» **WHAT YOU HAVE TO DO**:
Whenever a line below mentions the word "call", that line should be copied.
-*-
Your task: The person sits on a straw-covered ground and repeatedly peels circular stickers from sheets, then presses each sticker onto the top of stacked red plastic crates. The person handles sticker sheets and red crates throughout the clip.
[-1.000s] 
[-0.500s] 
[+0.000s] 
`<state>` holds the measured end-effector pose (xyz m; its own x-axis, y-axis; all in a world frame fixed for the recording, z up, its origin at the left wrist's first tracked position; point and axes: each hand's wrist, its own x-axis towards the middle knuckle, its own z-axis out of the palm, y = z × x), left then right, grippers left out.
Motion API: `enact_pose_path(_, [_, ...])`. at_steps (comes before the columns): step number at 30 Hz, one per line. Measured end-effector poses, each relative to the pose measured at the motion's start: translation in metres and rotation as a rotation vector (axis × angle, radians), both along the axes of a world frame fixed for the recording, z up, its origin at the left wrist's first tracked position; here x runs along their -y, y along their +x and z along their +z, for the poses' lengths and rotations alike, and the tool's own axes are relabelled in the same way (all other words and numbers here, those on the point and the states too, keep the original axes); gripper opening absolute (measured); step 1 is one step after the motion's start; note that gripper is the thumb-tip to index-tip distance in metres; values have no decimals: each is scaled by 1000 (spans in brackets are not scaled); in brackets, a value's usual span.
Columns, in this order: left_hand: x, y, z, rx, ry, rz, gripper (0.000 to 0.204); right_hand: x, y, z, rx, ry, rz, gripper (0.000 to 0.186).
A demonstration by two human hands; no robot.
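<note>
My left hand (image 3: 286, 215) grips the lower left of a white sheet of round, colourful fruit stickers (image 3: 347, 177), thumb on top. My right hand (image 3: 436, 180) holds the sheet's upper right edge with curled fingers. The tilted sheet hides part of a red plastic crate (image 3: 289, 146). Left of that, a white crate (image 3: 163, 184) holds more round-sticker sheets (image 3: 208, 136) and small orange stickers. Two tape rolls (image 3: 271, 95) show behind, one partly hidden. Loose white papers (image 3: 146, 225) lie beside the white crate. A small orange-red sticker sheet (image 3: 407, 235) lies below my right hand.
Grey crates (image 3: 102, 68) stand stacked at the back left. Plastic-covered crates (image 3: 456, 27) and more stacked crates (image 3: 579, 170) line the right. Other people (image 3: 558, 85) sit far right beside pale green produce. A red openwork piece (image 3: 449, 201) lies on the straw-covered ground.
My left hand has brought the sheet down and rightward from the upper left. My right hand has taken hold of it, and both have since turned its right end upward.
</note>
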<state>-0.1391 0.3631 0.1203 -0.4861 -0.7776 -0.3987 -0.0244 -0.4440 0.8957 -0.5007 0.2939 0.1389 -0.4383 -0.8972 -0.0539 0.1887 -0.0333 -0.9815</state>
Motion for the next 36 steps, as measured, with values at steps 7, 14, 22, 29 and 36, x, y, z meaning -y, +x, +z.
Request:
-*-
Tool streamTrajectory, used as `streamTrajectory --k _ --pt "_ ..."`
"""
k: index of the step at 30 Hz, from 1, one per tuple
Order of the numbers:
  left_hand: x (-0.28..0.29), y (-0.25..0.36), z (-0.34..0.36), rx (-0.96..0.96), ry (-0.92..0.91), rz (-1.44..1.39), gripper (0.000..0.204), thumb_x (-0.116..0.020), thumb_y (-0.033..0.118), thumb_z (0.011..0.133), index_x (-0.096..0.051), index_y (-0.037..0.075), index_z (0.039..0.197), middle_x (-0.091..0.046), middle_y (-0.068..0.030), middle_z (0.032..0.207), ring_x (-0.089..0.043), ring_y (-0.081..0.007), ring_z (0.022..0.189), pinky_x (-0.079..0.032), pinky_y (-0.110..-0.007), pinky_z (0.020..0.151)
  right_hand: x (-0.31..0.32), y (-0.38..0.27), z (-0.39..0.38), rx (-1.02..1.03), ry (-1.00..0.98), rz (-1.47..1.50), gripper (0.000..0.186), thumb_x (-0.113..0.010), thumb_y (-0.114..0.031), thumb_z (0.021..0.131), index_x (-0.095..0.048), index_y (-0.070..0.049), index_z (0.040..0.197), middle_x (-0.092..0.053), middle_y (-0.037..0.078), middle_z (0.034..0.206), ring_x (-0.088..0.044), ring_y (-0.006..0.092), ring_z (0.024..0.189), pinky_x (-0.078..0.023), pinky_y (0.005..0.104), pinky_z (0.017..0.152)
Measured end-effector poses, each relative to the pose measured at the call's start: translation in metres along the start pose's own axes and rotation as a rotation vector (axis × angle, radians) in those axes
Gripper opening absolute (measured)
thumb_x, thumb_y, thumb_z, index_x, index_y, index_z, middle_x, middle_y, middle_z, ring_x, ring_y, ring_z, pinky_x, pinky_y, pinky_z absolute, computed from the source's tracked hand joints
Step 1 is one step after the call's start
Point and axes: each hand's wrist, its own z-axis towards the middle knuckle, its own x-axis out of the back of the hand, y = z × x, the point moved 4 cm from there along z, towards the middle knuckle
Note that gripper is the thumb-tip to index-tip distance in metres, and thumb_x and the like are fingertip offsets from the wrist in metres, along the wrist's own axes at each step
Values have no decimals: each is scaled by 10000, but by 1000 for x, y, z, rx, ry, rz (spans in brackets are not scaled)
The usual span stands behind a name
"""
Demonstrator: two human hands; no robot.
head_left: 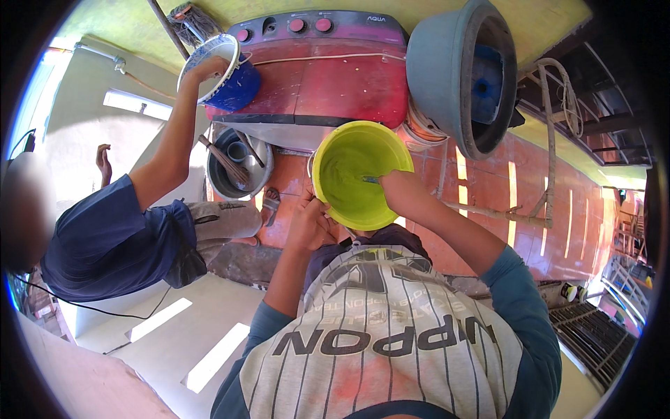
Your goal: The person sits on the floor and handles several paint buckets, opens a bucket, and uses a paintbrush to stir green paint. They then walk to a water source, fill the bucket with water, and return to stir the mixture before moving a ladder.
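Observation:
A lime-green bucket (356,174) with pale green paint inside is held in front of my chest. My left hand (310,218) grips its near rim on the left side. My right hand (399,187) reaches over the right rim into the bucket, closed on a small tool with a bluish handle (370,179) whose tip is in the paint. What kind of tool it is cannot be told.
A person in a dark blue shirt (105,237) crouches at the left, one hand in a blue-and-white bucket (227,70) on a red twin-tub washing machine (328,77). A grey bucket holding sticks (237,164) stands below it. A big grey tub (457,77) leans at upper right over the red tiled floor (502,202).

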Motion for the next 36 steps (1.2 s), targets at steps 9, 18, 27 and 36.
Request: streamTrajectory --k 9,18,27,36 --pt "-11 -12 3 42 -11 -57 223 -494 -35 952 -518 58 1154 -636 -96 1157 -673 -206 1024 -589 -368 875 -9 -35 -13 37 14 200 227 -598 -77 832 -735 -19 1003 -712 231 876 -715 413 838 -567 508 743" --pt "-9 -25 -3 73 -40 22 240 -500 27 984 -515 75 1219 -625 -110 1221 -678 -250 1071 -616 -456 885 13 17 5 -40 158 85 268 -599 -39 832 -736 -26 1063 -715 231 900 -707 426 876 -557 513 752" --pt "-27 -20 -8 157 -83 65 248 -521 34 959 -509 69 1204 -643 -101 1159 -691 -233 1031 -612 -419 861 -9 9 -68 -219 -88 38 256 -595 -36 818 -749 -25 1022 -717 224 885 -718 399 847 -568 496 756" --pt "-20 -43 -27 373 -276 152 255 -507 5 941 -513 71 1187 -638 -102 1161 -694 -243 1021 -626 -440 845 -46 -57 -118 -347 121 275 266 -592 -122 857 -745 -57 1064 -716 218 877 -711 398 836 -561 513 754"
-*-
» **ANSWER BOX**:
Measured end-effector poses, each relative to the pose measured at the call's start: translation in metres along the start pose's own axes and rotation as a rotation vector (axis × angle, radians) in those axes
Step 1 is one step after the call's start

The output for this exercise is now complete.